La potenza di questa legge penso che sia evidente: è una legge che vale per organismi molto diversi tra loro ed è nella sua essenza incredibilmente semplice. Nonostante ci siano tutt’ora alcuni critici, questa derivazione è accettata dalla maggior parte degli ecologi e continua ad affascinare per la sua eleganza e generalità.

Per approfondire:

Methabolic Theory of Ecology on Wikipedia. Dalla legge di Kleiber si è sviluppata un’intera branca dell’ecologia.
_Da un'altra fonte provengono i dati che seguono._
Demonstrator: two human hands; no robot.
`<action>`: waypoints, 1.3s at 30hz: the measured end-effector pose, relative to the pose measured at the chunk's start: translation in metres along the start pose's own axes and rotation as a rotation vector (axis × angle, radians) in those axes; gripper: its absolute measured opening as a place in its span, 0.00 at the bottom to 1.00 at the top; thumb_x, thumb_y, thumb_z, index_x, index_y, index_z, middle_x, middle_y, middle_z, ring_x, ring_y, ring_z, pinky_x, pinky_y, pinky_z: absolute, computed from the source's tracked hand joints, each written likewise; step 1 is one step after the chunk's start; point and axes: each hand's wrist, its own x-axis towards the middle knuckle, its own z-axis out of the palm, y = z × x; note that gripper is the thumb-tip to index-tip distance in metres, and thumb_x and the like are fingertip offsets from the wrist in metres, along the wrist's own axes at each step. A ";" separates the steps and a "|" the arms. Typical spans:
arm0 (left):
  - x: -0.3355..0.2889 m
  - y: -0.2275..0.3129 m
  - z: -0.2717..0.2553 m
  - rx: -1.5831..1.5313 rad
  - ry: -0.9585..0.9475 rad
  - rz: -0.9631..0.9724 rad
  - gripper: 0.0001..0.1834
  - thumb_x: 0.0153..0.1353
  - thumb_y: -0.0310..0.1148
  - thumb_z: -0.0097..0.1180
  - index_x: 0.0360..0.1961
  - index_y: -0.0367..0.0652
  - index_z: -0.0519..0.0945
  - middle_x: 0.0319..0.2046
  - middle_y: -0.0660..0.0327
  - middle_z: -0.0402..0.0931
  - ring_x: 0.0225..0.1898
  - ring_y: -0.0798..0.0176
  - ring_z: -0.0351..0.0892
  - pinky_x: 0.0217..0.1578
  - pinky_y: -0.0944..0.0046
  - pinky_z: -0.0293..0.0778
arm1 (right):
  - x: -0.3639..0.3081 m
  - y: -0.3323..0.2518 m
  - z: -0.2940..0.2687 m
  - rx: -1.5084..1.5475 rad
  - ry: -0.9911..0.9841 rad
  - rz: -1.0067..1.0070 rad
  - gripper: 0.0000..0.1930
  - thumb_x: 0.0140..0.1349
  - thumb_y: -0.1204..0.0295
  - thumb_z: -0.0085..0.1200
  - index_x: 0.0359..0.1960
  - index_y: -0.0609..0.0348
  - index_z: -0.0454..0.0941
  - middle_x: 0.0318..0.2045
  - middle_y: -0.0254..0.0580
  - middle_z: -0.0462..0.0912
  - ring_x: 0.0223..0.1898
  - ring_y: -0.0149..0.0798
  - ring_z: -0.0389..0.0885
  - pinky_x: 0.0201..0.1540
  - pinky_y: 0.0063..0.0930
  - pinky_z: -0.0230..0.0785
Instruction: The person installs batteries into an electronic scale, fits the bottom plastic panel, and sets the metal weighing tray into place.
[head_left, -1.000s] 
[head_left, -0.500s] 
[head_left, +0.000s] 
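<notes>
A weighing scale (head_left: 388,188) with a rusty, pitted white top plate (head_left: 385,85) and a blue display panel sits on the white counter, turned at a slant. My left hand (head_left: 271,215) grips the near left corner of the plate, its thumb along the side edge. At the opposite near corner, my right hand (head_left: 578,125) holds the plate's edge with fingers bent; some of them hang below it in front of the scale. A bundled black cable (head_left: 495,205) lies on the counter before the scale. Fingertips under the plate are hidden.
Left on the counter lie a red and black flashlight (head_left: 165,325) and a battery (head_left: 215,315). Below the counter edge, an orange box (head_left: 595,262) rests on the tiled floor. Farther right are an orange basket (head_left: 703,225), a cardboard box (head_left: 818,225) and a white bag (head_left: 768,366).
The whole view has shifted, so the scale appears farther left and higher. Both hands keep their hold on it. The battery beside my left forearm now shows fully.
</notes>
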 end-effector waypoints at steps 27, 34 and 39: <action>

Power Laws in Biology un articolo interessante sulle leggi di potenza in biologia, descrive molti dettagli da cui si può capire l’importanza di utilizzare la scala logaritmica in questo ambito

Of Mice and Elephants: A Matter of Scale, George Johnson, un’interessante e appassionante introduzione al lavoro di West, Brown ed Enquist

The Ancestor’s Tale, Richard Dawkins, ai temi delle leggi di scala in biologia e alla legge di Kleiber Dawkins dedica ben due racconti (Il racconto dell’homo abilis e del cavolfiore)

Dimensioni e vita, McMahon- Bonner, Una bella raccolta di esempi e problemi che riguardano dimensioni e biologia, non troppo appassionante da leggere, ma molto interessante.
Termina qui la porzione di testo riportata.